Do you know how Google implemented Turkish speech recognition for their API? I can't believe they used the same techniques as in English.
UPDATE
Here's an example transcript that Google API returned from the following clip on YouTube:
you would have to ask him I have no clue Yahoo answers I was Adam Scott really in Jumanji in The Truman Show I looked him up on iTunes it said under movies her is in was Jumanji and The Truman Show I don't * * * * believe it will listen I'm not in either of those movies so yeah you really shouldn't * * * *
I think it's excellent quality of transcription. I used my beautiful AudioEngine monitors and put a crappy 20 years old LabTec computer mic in front of it. A truly amateur setup, but that's how these things will be used in practice, i.e. in less than ideal situation.

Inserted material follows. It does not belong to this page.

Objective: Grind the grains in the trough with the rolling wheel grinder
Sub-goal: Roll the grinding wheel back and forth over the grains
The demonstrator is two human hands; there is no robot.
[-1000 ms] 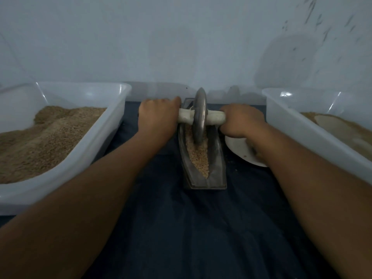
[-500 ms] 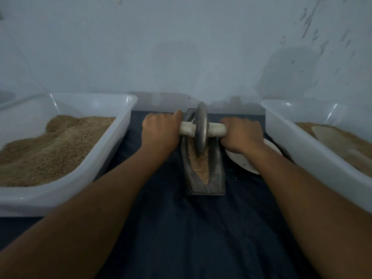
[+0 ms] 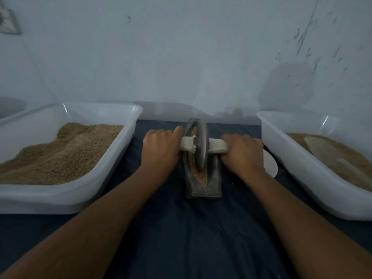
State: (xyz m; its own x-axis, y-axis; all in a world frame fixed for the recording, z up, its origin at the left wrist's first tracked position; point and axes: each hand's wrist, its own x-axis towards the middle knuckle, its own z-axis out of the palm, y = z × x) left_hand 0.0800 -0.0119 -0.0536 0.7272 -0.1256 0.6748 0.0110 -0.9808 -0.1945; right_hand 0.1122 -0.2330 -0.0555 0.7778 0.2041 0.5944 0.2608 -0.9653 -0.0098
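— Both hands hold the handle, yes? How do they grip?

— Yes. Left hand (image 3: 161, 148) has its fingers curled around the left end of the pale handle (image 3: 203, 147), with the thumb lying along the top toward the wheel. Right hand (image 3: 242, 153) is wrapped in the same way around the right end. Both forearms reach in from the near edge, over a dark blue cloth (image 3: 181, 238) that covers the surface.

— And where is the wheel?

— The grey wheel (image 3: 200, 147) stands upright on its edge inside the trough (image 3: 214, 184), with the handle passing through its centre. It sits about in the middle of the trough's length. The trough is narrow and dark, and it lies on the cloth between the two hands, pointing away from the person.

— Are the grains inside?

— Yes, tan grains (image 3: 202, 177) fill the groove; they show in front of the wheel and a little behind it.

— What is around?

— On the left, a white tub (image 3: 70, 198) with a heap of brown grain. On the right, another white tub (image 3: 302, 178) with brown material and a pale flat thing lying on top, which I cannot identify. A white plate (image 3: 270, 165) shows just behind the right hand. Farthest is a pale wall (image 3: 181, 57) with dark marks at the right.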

Here's an example from a Turkish movie scene:
merhaba Temmuz Ben hoş geldin kardeş e nasılsınız keyifler iyidir inşallah İyi valla koşturuyoruz nasıl olsun Hem kardeş lafı uzatmadan konuya girsek anlattı bana ikinci el işçiliği Tabii sen güzel bir şey yapıyor Dernek falan da işte ilişkin bir delikanlı eve gelip gidiyor
This one is basically incomprehensible. It picks up some words here and there, but it's hard to connect them unlike in English example.
Does this mean that Google is not using a custom solution for Turkish? Maybe they want for repurposing their English language engines for Turkish ?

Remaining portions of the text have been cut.